Write out, word for word, every line in the data below from the one containing "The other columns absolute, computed" to the one containing "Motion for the", both of them included.

-- Source data follows --

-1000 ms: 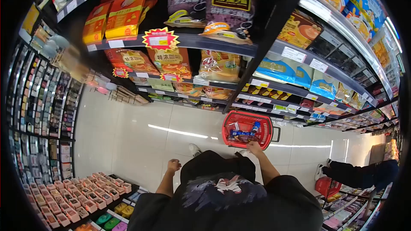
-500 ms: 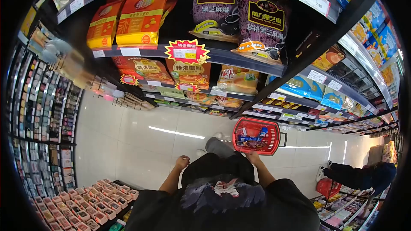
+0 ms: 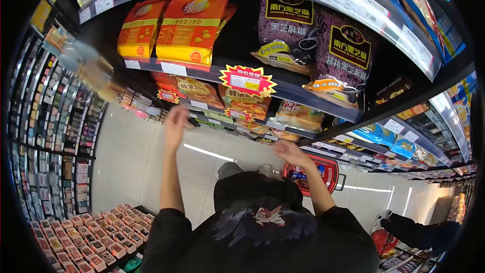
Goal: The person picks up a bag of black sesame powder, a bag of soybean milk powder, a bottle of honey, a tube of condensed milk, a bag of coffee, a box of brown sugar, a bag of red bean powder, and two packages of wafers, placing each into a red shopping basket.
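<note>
My left hand is raised in front of the shelf, nearest the red bags labelled as coffee. It is slightly blurred; its fingers look loosely apart, with nothing visible in them. My right hand is lifted with fingers stretched toward the left, holding nothing. Behind my right forearm a red shopping basket sits on the floor with blue packages inside. On the shelf above stand orange-and-yellow soybean powder bags and purple black sesame paste bags.
A dark shelf upright divides the shelving on the right. Boxed small goods fill a low display at the lower left. Another person in dark clothes stands at the right beside a second red basket. Racks line the left.
Both hands have risen from beside my body toward the shelf, the left one further. My view has shifted closer to the shelf, and the right forearm now overlaps the basket.
</note>
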`<state>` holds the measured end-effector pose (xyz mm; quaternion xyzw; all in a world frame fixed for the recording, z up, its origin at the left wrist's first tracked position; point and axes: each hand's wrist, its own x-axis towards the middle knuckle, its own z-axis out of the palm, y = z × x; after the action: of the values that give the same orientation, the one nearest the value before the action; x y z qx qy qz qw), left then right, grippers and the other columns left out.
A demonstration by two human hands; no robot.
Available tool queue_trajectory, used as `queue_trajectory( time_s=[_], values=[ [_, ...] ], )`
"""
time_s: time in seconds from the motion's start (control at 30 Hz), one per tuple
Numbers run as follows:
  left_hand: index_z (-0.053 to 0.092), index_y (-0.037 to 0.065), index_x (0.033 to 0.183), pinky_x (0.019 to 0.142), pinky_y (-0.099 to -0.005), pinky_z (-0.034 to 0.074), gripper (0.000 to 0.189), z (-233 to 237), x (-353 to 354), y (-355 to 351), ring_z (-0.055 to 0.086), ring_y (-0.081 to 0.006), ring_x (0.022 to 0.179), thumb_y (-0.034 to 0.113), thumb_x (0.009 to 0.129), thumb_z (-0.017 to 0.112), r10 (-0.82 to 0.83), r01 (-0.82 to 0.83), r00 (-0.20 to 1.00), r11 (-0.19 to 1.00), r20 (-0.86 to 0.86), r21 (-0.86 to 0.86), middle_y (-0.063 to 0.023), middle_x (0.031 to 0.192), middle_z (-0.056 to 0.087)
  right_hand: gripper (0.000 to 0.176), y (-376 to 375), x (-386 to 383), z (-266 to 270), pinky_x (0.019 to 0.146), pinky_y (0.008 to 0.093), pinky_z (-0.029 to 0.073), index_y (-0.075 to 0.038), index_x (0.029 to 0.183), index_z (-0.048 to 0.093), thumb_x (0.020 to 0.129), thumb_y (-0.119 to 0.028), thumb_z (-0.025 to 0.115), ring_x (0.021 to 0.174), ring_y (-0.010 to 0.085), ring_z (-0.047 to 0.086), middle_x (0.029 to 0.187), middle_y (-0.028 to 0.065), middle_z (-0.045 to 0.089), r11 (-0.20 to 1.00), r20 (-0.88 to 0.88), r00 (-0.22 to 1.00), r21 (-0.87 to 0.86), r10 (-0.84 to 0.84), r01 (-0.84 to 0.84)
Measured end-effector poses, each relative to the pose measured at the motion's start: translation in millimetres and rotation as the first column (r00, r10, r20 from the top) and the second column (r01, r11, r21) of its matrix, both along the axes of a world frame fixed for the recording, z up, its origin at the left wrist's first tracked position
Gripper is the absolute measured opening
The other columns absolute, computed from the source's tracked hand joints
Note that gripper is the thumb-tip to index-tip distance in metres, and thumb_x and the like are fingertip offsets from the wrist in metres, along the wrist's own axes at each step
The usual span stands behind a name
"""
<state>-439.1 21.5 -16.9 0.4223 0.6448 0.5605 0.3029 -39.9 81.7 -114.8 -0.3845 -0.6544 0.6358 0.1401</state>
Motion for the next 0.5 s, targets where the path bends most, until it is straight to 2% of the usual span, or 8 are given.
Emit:
queue_trajectory(
  time_s=[0.1, 0.2, 0.23, 0.3, 0.37, 0.4, 0.47, 0.5],
  values=[
    [0.053, -0.002, 0.106, 0.079, -0.0236, 0.043, 0.022, 73.0, -39.6, 46.7, 0.054, -0.0109, 0.089, 0.013, 0.090, 0.049, 0.044, -0.003, 0.984, 0.973, -0.173, 0.231, -0.0045, 0.094, 0.058, 0.035, 19.8, -80.7, 143.7, 0.082, 0.0287, 0.045, 0.001, 0.112, 0.049, 0.083, -0.014, 0.061, 0.091, 0.0143, 0.056, 0.099, 0.0073, 0.057, 0.989, -0.313, 0.942, 0.119, 0.119, -0.085],
    [0.051, -0.003, 0.111, 0.085, -0.0276, 0.041, 0.028, 111.6, -64.0, 88.0, 0.054, -0.0161, 0.097, 0.013, 0.088, 0.052, 0.084, -0.011, 0.975, 0.945, -0.208, 0.327, -0.0096, 0.103, 0.058, 0.032, 37.5, -139.9, 205.0, 0.077, 0.0268, 0.045, 0.001, 0.111, 0.049, 0.084, -0.014, 0.059, 0.090, 0.0118, 0.056, 0.095, 0.0066, 0.057, 0.985, -0.582, 0.807, 0.173, 0.100, 0.003],
    [0.051, -0.003, 0.111, 0.085, -0.0276, 0.041, 0.028, 114.7, -71.7, 100.3, 0.054, -0.0161, 0.097, 0.013, 0.088, 0.052, 0.083, -0.010, 0.974, 0.945, -0.210, 0.325, -0.0096, 0.103, 0.058, 0.034, 46.3, -159.5, 215.5, 0.076, 0.0267, 0.045, 0.002, 0.111, 0.048, 0.083, -0.014, 0.059, 0.090, 0.0127, 0.056, 0.096, 0.0075, 0.056, 0.969, -0.564, 0.825, 0.221, 0.033, 0.113],
    [0.049, -0.003, 0.114, 0.088, -0.0314, 0.040, 0.033, 120.5, -81.4, 124.2, 0.053, -0.0240, 0.101, 0.015, 0.086, 0.053, 0.262, -0.050, 0.840, 0.909, -0.475, 0.413, -0.0162, 0.108, 0.055, 0.041, 69.7, -200.7, 224.7, 0.075, 0.0278, 0.046, 0.004, 0.113, 0.044, 0.081, -0.014, 0.061, 0.092, 0.0178, 0.057, 0.104, 0.0144, 0.054, 0.851, -0.575, 0.814, 0.388, -0.078, 0.355],
    [0.046, -0.002, 0.117, 0.090, -0.0354, 0.038, 0.038, 120.9, -93.6, 141.3, 0.049, -0.0327, 0.104, 0.016, 0.085, 0.053, 0.240, 0.018, 0.747, 0.925, -0.620, 0.380, -0.0215, 0.110, 0.051, 0.048, 86.5, -236.4, 234.5, 0.078, 0.0341, 0.046, 0.007, 0.113, 0.043, 0.079, -0.021, 0.063, 0.095, 0.0254, 0.057, 0.112, 0.0206, 0.050, 0.721, -0.500, 0.812, 0.436, -0.302, 0.538],
    [0.044, -0.001, 0.120, 0.090, -0.0376, 0.037, 0.041, 127.8, -86.9, 140.6, 0.048, -0.0366, 0.103, 0.017, 0.084, 0.053, 0.259, -0.008, 0.704, 0.934, -0.662, 0.357, -0.0226, 0.109, 0.050, 0.048, 97.3, -249.0, 234.1, 0.078, 0.0341, 0.046, 0.007, 0.113, 0.043, 0.079, -0.021, 0.063, 0.095, 0.0254, 0.057, 0.112, 0.0206, 0.050, 0.716, -0.502, 0.808, 0.435, -0.309, 0.545],
    [0.043, -0.003, 0.120, 0.087, -0.0418, 0.038, 0.045, 128.6, -88.0, 147.5, 0.048, -0.0400, 0.101, 0.020, 0.083, 0.053, 0.214, -0.032, 0.733, 0.959, -0.646, 0.281, -0.0283, 0.107, 0.050, 0.055, 118.0, -272.2, 226.0, 0.083, 0.0381, 0.044, 0.008, 0.111, 0.044, 0.077, -0.030, 0.063, 0.100, 0.0319, 0.055, 0.113, 0.0236, 0.051, 0.597, -0.320, 0.807, 0.548, -0.497, 0.585],
    [0.043, -0.005, 0.118, 0.086, -0.0426, 0.039, 0.046, 125.7, -91.4, 152.0, 0.050, -0.0415, 0.098, 0.021, 0.082, 0.054, 0.206, -0.028, 0.746, 0.960, -0.634, 0.280, -0.0305, 0.105, 0.051, 0.055, 126.6, -279.2, 221.9, 0.083, 0.0381, 0.044, 0.008, 0.111, 0.044, 0.077, -0.030, 0.063, 0.100, 0.0319, 0.055, 0.113, 0.0236, 0.051, 0.592, -0.319, 0.801, 0.546, -0.507, 0.592]
  ],
)
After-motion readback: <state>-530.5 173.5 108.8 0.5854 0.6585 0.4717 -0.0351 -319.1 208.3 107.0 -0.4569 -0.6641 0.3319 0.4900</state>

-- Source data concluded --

* **Exercise result**:
The other columns absolute, computed from the source's tracked hand joints
Note that gripper is the thumb-tip to index-tip distance in metres, and thumb_x and the like are fingertip offsets from the wrist in metres, along the wrist's own axes at each step
The usual span stands behind a name
"""
<state>-439.1 21.5 -16.9 0.4223 0.6448 0.5605 0.3029 -39.9 81.7 -114.8 -0.3845 -0.6544 0.6358 0.1401</state>
Motion for the next 0.5 s, targets where the path bends most, until it is straight to 2% of the usual span, or 8 are given.

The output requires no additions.